◆ Problem details ◆
With the pictures omitted, print exactly the lines below, from the one containing "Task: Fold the" through the one containing "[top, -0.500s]", and nothing else.
------ Exercise inputs
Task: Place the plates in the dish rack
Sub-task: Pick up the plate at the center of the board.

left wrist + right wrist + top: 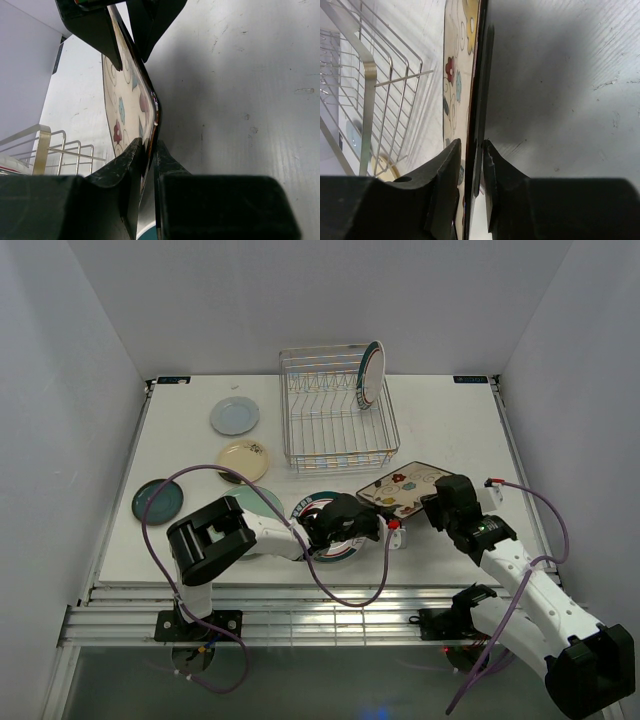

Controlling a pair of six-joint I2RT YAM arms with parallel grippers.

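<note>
Glossy and flowered, the square plate (405,490) is held between my two end effectors, just in front of the dish rack (338,410) and a little to its right. My left end effector (378,523) is closed narrowly on the plate's near left corner. Through the left wrist camera I see the dark rim pinched between my two black fingers, and the cream face with its red and blue blossoms runs away from me. My right end effector (440,502) is clamped on the opposite, right-hand edge, jaws drawn close with the rim caught between them. The plate's shadow lies dark on the white counter (450,430). In the rack's far right corner a white plate with a teal and red rim (370,373) stands upright among the prongs. A second rimmed white plate (335,551) lies flat on the counter under my left wrist, and the pale green plate (262,500) lies beside it, partly hidden by my left arm. Left of the rack, the blue-grey plate (234,416), the cream plate (243,460) and the dark teal plate (157,501) lie flat and apart from one another.
</note>
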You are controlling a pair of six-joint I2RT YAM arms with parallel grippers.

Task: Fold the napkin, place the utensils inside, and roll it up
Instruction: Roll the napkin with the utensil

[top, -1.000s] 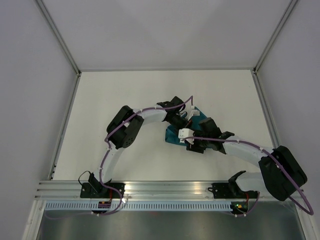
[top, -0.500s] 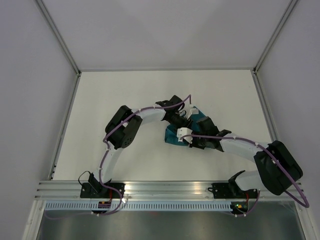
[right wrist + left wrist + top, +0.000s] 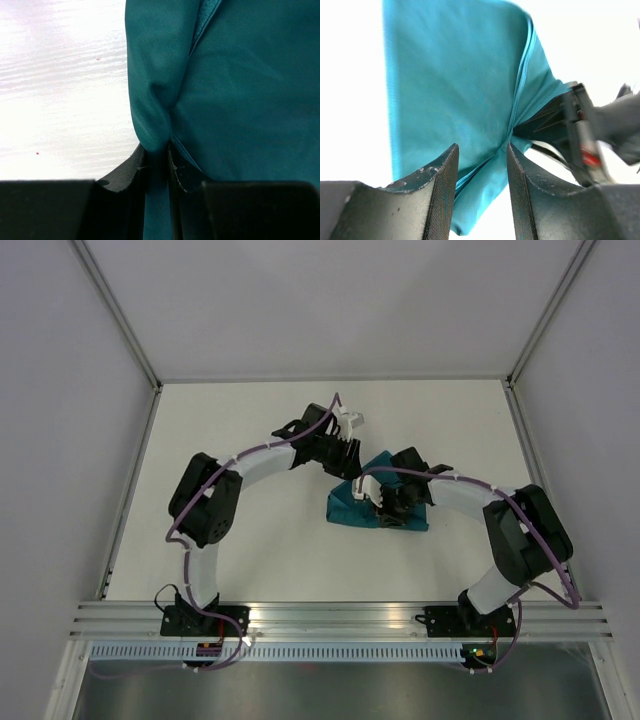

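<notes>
Teal napkin (image 3: 348, 510) lies bunched into a folded wedge near the middle of the desk (image 3: 250, 420). Right hand (image 3: 156, 150) is clamped on a pinched ridge of cloth toward the napkin's right end. Left hand (image 3: 480, 150) hangs just beyond the napkin's far edge, fingers apart, gripping nothing. No utensils show — perhaps hidden inside. With only 1 hand gripping, a pull could drag the whole bundle and undo the fold — or spill anything tucked within.

A white table (image 3: 250, 420) sits between pale walls (image 3: 60, 390), with a silver aluminium rail (image 3: 330, 615) along its near edge.
</notes>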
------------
◆ Solution to this exercise ◆
Task: Fold the napkin, place the utensils inside, and roll it up
Instruction: Roll the napkin with the utensil

[top, -1.000s] 
[top, -0.500s] 

What was requested is fully covered by this answer.